Milan-Cortina, the judge sends the documents to the Consulta. Chigi: "Serene and confident"
Milan's gip Patrizia Nobile writes in the 53-page order: 'The government decree armouring the Foundation is unconstitutional.
Key points
The 'regulatory intervention whose legitimacy is being debated', i.e. the Meloni government's decree of 2024 that reaffirmed that the Milan Cortina 2026 Foundation is a body governed by private law, excluded 'the attribution of the qualification of body governed by public law', despite 'the existence of the requirements provided for by the 2014 EU directive' of 2024 and, therefore, 'in violation of the same'. supranational obligation of penalisation', such as the UN Convention 'against corruption'.
This was written by Patrizia Nobile, the Milan judge of the magistrate's court, in the 53-page, highly technical-legal order with which she raised the question of the constitutional legitimacy of the government's decree-law before the Constitutional Court.
And this "with an impact in proceedings concerning criminal offences", such as bribery, which are "also the subject of a specific 'constitutional legitimacy' of last year's government decree", as requested by prosecutors Francesco Cajani and Alessandro Gobbis, coordinated by deputy Tiziana Siciliano.

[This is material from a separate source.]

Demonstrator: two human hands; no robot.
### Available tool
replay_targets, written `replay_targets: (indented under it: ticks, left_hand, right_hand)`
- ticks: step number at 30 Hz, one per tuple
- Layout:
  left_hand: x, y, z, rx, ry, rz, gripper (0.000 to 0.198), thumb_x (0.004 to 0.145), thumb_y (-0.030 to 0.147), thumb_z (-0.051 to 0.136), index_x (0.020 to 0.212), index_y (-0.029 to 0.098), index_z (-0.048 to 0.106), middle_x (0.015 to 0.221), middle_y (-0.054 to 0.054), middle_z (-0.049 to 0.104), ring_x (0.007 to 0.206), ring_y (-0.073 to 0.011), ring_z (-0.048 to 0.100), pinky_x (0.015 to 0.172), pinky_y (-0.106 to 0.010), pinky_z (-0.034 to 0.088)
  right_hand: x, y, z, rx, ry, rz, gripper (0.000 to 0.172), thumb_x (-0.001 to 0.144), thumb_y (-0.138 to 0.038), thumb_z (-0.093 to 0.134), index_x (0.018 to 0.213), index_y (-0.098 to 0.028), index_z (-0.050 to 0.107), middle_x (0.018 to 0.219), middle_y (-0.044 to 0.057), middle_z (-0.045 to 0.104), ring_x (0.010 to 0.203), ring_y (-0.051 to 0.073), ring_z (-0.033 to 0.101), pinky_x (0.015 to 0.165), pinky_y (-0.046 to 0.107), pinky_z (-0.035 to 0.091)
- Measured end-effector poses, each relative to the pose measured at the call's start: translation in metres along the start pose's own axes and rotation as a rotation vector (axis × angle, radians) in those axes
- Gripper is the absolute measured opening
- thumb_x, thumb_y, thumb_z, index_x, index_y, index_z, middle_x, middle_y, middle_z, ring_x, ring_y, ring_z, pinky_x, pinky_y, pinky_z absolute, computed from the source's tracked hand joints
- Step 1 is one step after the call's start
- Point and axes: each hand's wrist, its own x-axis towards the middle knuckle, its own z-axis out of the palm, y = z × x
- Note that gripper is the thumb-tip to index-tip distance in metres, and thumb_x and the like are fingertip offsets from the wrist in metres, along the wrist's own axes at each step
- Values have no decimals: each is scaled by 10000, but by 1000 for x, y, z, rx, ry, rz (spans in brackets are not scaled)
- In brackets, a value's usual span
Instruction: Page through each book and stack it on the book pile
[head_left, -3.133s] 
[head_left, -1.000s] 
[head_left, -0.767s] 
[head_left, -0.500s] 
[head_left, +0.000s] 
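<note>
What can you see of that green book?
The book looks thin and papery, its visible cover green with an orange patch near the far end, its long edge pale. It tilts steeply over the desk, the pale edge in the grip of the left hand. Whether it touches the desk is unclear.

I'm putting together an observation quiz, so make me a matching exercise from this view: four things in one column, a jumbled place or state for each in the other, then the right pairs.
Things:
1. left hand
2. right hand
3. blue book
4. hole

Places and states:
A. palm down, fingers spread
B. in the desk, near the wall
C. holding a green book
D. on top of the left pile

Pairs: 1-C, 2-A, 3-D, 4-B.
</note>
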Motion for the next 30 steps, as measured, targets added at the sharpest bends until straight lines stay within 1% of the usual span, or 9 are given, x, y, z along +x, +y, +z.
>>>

Gip: Government violated EU law and affected corruption investigation
With the 'Save Olympics' decree of June 2024, the Italian government denied the 'qualification as a body governed by public law' to the 'Milan Cortina 2026 Foundation', the order explains, and did so 'in violation' of EU directive 2014/24 on public procurement.
According to the gip, the organising body of the Winter Olympic Games meets all the 'requirements' under European law to be considered a public law body, and the government's decision had a direct 'impact' on criminal 'proceedings' also for 'corruption', a crime 'subject to a specific supranational obligation' under the UN's Medida Convention, ratified by Italy in 2009.